# User:Timothee Flutre/Notebook/Postdoc/2011/11/20

Project name Main project page
Previous entry      Next entry

## Entry title

• Prepare journal club on "Analysis of population structure: A unifying framework and novel methods based on sparse factor analysis." by Engelhardt & Stephens (PLoS Genetics 2010).
• From "Inference of population structure using multilocus genotype data" by Pritchard, Stephens & Donnelly (Genetics 2000):
• data: genotypes at L loci for N individuals (matrix X: N x L) from several populations (K, unknown)
• aim: jointly assign individuals to populations while estimating population allele frequencies P, allow admixture, use MCMC
• From "Applied Multivariate Statistical Analysis" (Amazon):
• Let be $\mathbf{X}$ a vector of p observed variables with $\mathbf{\mu}$ as mean vector and $\mathbf{\Sigma}$ as covariance matrix.
• A principal component analysis is concerned with explaining the variance-covariance structure of $\mathbf{X}$ through a few linear (and uncorrelated) combinations of these variables.
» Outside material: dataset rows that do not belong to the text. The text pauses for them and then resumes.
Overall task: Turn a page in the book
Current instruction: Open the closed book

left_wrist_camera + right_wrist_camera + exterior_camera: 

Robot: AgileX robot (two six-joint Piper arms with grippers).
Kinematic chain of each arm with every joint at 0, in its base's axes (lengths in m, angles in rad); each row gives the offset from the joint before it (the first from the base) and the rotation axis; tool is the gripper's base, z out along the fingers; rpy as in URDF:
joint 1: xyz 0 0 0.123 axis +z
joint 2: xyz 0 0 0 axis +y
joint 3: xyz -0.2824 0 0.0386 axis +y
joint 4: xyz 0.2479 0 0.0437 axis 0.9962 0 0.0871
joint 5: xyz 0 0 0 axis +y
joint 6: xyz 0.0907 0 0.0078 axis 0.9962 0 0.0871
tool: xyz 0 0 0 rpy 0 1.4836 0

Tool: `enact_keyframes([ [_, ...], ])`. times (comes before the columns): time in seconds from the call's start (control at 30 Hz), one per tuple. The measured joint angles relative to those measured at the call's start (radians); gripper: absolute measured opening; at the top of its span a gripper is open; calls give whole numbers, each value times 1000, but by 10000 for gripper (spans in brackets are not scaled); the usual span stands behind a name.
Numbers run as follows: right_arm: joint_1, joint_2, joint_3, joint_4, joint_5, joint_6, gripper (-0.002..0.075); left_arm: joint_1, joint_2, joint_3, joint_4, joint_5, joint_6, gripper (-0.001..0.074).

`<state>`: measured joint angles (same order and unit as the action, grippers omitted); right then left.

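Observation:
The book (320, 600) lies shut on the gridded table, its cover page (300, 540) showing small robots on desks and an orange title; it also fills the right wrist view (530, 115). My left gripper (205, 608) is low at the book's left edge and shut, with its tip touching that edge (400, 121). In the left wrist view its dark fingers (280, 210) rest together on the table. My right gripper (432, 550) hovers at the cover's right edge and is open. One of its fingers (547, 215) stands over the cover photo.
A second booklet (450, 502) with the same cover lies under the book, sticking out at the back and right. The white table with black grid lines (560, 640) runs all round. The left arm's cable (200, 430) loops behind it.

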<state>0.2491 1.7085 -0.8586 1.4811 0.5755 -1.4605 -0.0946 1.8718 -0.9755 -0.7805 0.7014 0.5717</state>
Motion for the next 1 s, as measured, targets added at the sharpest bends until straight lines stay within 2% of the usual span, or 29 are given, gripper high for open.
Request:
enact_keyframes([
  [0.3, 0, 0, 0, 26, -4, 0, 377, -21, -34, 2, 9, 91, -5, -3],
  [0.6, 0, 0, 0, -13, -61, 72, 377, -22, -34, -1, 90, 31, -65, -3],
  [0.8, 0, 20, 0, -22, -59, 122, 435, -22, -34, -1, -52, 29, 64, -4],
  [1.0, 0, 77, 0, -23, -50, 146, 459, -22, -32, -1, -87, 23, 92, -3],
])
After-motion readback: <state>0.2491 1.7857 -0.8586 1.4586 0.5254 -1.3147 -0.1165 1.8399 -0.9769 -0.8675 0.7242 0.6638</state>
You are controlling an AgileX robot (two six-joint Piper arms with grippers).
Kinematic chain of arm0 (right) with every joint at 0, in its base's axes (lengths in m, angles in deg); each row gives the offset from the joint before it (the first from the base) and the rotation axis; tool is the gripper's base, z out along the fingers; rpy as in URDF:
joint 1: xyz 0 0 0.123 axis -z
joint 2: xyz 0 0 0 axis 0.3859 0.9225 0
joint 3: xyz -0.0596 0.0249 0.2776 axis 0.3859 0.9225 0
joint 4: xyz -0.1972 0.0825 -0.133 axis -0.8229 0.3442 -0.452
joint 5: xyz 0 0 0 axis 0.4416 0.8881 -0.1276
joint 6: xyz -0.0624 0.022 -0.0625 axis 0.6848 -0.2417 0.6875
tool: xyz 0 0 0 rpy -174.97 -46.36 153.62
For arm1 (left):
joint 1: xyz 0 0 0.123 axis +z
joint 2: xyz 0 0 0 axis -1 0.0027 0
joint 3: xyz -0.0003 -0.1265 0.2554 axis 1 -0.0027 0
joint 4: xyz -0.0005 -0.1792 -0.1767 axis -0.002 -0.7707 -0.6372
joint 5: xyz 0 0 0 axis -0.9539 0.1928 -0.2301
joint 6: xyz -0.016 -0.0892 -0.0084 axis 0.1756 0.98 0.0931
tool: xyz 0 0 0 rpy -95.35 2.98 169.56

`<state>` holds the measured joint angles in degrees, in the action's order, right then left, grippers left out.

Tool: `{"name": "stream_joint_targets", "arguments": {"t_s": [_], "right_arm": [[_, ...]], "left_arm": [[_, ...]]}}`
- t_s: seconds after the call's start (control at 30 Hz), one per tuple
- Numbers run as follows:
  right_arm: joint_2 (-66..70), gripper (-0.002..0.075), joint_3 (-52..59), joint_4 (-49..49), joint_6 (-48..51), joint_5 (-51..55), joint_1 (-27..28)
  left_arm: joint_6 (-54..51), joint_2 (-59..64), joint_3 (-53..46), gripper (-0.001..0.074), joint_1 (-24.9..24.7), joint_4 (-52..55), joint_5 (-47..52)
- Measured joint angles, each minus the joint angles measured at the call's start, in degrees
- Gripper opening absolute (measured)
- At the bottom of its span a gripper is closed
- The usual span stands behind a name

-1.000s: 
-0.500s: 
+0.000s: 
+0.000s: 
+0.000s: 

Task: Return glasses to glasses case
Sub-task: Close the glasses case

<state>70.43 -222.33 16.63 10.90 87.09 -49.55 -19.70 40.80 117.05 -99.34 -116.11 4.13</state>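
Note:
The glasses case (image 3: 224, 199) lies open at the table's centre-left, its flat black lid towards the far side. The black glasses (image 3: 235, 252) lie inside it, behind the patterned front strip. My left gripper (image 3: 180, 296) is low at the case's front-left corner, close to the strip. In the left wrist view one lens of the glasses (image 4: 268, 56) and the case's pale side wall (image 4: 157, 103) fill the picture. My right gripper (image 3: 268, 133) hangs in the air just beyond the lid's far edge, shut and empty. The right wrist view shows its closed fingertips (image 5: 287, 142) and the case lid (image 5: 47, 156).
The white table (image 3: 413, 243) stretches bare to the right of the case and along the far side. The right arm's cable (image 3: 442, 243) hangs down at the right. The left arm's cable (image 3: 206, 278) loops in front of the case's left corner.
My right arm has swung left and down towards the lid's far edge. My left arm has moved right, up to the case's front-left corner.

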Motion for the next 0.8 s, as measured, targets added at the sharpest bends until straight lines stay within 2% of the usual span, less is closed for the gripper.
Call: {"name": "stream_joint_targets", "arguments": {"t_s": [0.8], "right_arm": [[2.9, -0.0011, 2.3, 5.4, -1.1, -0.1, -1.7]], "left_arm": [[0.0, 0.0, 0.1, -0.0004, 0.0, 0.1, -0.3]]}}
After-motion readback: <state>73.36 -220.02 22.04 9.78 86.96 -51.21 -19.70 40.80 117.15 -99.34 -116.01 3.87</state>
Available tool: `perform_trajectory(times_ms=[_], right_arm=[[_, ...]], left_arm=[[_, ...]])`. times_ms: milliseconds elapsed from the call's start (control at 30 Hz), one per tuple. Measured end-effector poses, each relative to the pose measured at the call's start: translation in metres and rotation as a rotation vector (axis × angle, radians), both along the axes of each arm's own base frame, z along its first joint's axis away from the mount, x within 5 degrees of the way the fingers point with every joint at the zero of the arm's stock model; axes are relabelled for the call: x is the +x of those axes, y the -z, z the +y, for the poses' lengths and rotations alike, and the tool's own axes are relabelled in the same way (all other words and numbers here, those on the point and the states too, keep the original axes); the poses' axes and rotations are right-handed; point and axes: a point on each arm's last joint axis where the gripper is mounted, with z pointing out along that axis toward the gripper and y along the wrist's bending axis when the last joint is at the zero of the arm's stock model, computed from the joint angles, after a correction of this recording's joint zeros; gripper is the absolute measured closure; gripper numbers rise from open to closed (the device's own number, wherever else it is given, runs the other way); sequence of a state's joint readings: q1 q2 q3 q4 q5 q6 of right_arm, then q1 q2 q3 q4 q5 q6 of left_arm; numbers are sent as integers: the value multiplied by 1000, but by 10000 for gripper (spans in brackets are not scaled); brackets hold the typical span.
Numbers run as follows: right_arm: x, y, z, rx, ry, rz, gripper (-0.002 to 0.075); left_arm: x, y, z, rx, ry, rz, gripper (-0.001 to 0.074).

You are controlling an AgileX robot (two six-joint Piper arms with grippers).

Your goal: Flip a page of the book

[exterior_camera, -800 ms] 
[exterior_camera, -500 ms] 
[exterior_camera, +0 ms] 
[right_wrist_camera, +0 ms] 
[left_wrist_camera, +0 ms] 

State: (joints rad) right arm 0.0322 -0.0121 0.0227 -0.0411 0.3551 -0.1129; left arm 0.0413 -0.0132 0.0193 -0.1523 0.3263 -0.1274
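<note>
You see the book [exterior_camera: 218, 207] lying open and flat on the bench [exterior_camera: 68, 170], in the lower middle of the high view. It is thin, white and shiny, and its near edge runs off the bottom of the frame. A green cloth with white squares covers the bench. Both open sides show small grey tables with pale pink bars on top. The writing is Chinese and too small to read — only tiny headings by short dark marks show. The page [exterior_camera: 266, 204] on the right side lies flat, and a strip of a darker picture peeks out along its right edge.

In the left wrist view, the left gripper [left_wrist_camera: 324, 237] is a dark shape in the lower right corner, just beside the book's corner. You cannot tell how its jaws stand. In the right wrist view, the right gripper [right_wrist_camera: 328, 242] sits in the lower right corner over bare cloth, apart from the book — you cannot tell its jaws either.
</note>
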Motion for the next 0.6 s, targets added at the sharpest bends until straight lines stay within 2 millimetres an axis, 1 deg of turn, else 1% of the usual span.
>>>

Although p components are required to reproduce the total variability, often much of this variability can be accounted for by a small number k of the principal components that depend solely on $\mathbf{\Sigma}$.
• A factor analysis attempts to describe the covariance relationships among the X's in terms of a few underlying, but unobservable, random quantities called factors. It postulates that $\mathbf{X}$ is linearly dependent upon k random variables F1,F2,...,Fk called factors, and p additional source of variation ε12,...,εp called errors. A matrix $\mathbf{\Lambda}$ contains the loadings lij of the ith variable on the jth factor: $\mathbf{X} = \mathbf{\mu} + \mathbf{\Lambda} \mathbf{F} + \mathbf{\epsilon}$
• The difference between the factor analysis model above and the multivariate linear regression model, $\mathbf{Y} = \mathbf{X} \mathbf{B} + \mathbf{\epsilon}$, is that in the latter both $\mathbf{Y}$ and $\mathbf{X}$ are observed, whereas in the former $\mathbf{F}$ is not.